そこで本連載では、国境を越える役務の提供に係る消費税の課税に関し、新たに導入されることとなる「リバースチャージ方式」が国内企業の実務に及ぼす影響と対策について検討することとする。
2 消費税法における国内取引の判定基準
平成27年度税制改正に伴う「リバースチャージ方式」の中身を確認する前に、その前提となる改正前消費税法における国内取引の判定基準をまず見ていくこととしたい。
(1) 国内取引の判定基準
現行消費税法において課税対象となる取引は、国内取引と輸入取引(※1)である。このうち国内取引とは、国内において事業者が行った資産の譲渡等である(消法4①)。問題は、取引が国内において行われたかどうかの判断基準である。
(※1) 輸入取引はリバースチャージ方式とは関係ないため、本稿では原則として取り扱わない。
資産の譲渡・貸付については、消費税法上、原則として、譲渡・貸付が行われたときに資産が所在していた場所を基準としてその判定を行うこととされている(消法4③一)。しかしながら、船舶・航空機・無体財産権といった一定の資産については、資産の譲渡・貸付が行われたときにおける登録機関の所在地等を基準として判定することとされている(消法4③一カッコ書、消令6①)。

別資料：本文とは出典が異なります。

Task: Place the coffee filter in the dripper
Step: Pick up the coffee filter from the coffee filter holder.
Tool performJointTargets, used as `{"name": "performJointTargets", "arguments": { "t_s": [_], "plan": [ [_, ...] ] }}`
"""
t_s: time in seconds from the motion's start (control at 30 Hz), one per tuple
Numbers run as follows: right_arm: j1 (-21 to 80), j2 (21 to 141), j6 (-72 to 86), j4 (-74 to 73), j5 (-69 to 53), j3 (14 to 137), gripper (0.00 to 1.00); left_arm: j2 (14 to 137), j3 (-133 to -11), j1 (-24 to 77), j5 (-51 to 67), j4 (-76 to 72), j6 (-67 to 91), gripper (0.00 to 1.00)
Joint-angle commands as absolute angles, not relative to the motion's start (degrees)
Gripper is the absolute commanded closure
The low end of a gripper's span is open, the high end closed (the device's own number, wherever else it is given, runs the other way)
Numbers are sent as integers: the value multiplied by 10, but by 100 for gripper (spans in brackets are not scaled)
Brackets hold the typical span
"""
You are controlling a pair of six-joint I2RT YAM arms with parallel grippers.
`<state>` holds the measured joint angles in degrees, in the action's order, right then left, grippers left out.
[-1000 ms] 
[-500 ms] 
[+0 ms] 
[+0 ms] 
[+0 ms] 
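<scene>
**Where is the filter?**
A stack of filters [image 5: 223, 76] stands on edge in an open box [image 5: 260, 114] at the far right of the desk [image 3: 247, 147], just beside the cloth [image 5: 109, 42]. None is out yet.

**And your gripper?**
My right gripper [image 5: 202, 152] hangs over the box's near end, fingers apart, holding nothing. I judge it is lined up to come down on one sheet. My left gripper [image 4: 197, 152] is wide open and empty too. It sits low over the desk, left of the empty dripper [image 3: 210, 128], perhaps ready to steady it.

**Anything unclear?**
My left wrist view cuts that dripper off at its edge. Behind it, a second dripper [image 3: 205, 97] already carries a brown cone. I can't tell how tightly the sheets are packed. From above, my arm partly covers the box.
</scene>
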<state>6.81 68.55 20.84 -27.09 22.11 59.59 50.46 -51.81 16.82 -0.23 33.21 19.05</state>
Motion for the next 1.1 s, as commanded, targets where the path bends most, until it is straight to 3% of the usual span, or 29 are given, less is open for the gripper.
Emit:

また、役務の提供に関しては、消費税法上、原則として、役務の提供が行われた場所を基準としてその判定を行うこととされている(消法4③二)。しかし、役務の提供が運輸・通信等、国内及び国外に渡って行われるものであるときには、国際運輸の場合には出発地・発送地又は到着地、国際郵便の場合には差出地又は配達地など、一定の場所を基準として判定することとされている(消法4③一カッコ書、消令6②)。
いずれにせよ、現行税法上の国内取引の判定は、「資産の譲渡等を行う者」を基準に行うものであることが分かる。